I've been a victim of this kind of before myself.I worked in a pharmacy that also did home care. I had to go out this patients house that was way out in the boonies in a trailer complex. The kind of place that 60 miles of dirt roads around it with no addresses and no street signs. As the medical profession had already performed maximum cash extraction from this family, they no longer had a phone or any kind, so calling for directions out to RR-1102-L22-22 was simply impossible (and the post office can't legally give you directions anymore to those RR addresses due to an antistalking law).
One of the RN's had made a map & another with directions to the place and stuck it in the patients medical record. After talking with the RN, I retrieved the medical record and made a copy of that page, the page with the map and stuck them in my folder so I could find my way out there. Didn't think another thing of it, we frequently exchanged maps of this type amoung the different services for the patients.
When I got back to the office, I stuck the folder with only the map, directions, and other stuff completely related to my job function in with the rest of my work stuff in the employee (non-public accessable) area, it had plenty of other maps I had hand drawn for the same reason, our customers were in a 190 mile radius and most of that is pretty rural.
Some pinhead came across it over the weekend and noticed the stripe on the top (which is on all of our medical records). Result? My contract with pharmacy terminated for improper medical records storage, and no chance to tell my side of story.
It contained no personal medical information other than the patients name and their pharmacy ID-code.(Which is on the order sheets for everything anyway and I had to keep those as part of my contact, and even fed-ex boxes we ship to them.) Everything else I had blacked out with a piece of paper while copying. There was no issue with release, and no issue with non-authorized access (all of these patients signed a release which covered us).
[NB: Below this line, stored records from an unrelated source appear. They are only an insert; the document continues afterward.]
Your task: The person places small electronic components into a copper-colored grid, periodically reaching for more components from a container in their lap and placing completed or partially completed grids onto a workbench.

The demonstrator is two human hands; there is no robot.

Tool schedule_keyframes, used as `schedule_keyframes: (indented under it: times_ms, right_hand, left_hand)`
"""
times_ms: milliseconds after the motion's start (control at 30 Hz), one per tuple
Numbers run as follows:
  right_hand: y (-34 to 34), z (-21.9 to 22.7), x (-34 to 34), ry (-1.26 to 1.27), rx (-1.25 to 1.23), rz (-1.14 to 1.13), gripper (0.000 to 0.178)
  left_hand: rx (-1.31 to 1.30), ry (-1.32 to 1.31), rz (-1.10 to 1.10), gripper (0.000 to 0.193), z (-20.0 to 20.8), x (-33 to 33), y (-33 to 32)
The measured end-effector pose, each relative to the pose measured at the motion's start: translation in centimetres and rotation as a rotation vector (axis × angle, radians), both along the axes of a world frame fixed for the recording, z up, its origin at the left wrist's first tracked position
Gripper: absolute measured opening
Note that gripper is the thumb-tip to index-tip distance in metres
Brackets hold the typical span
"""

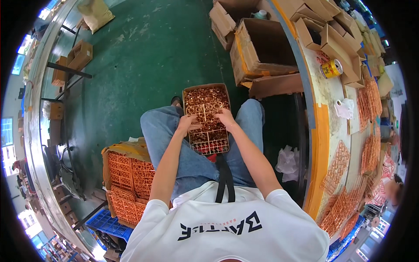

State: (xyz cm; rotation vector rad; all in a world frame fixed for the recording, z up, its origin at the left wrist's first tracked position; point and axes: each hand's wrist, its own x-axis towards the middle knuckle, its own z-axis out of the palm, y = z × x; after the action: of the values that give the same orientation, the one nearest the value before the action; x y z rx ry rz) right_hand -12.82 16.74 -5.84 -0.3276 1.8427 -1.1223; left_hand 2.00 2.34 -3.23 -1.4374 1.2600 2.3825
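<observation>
Between my knees stands a narrow cardboard box (184,98) heaped with small shiny copper-coloured pieces (204,94). Over it lies a copper-coloured grid-like frame (204,108) with ring-shaped parts in its cells. My left hand (187,124) grips the frame's left side, fingers curled inward. On the opposite side my right hand (224,118) has its fingers bent around the frame's parts. Some fingertips are hidden among the bars, so exactly which pieces they touch does not show.
To my left, a large carton (107,170) holds stacked copper-coloured frames beside a blue crate (104,223). A workbench (321,131) on the right bears more frames, a yellow can (331,68) and cardboard trays. Open cartons (244,56) stand ahead right; a plastic bag (288,163) lies beneath the bench.
</observation>
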Motion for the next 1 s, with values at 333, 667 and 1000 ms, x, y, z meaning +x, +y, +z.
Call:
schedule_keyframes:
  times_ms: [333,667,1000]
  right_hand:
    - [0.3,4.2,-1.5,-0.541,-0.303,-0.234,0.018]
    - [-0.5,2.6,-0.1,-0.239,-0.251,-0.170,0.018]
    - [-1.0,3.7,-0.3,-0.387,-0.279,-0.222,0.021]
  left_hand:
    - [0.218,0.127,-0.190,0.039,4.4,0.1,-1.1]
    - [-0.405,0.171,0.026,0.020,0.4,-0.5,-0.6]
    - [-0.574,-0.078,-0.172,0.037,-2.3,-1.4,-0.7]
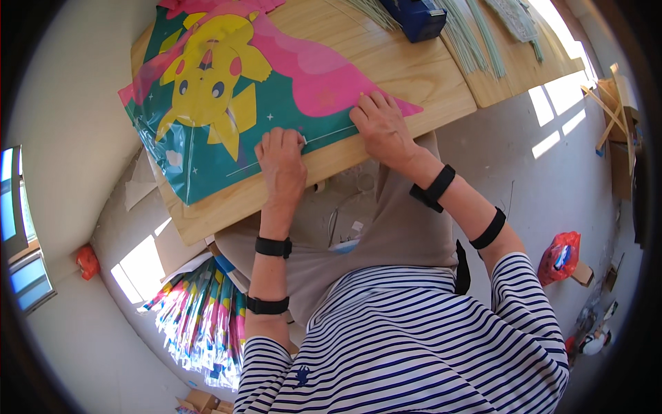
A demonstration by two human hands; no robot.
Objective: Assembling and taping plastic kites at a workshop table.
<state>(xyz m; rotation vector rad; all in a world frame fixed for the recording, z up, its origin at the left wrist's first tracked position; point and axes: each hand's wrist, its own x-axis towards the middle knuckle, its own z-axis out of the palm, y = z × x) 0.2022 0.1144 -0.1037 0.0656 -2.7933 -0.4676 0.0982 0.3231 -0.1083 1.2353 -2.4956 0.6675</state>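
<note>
A green and pink printed plastic sheet [276, 90], which looks like a kite sail with a yellow cartoon figure upside down to me, lies on the wooden table. A thin pale line or rod [331, 136] runs along its near edge. My left hand [281, 165] is closed at that edge, fingers curled down; a small whitish bit shows by its fingertips. Further right, my right hand [383, 130] has its fingers bent onto the sheet's edge close to the pink pointed corner, gripping it. The undersides of both hands are hidden.
A dark blue tape dispenser [417, 19] and bundles of thin pale green rods [469, 41] lie at the far right of the wooden table [434, 83]. Folded printed sheets in clear plastic [200, 321] are heaped at lower left. A red bag [560, 259] sits on the right.
</note>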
I ran it over with my lawyer and we couldn't find anything illegal in my actions, nor anything that violated patient conidentiality (I had full sets of signed releases from the patients, the pharmacy, the nursing company), but I was a contractor and not an employee so I couldn't do much about it.
" $2500 doesn't seem to be a very harsh punishment for my personal data being compromised when the FCC can fine companies $11000 per do not call violation."
The government isn't concerned with fortune 500's disposal of information, but the mom and pop shops more than anything else. I was able to see the meeting on TV and thats what they said.
They actually brought the donotcall bill up, and they said thats because fortune 500's make calls to homes more than mom and pops. -Shrugs-
I am going to point this article out to my boss first thing Monday and hopefully he will FINALLY decide to do at least minimal destruction of the paperwork we toss out.
Hopefully he won't notice that the law only applies to consumer credit reports...
You need a bucket. The size of the bucket depends on the amount of paper documents to be destroyed. The bucket can be metal or plastic. Wax lined paper buckets will not work.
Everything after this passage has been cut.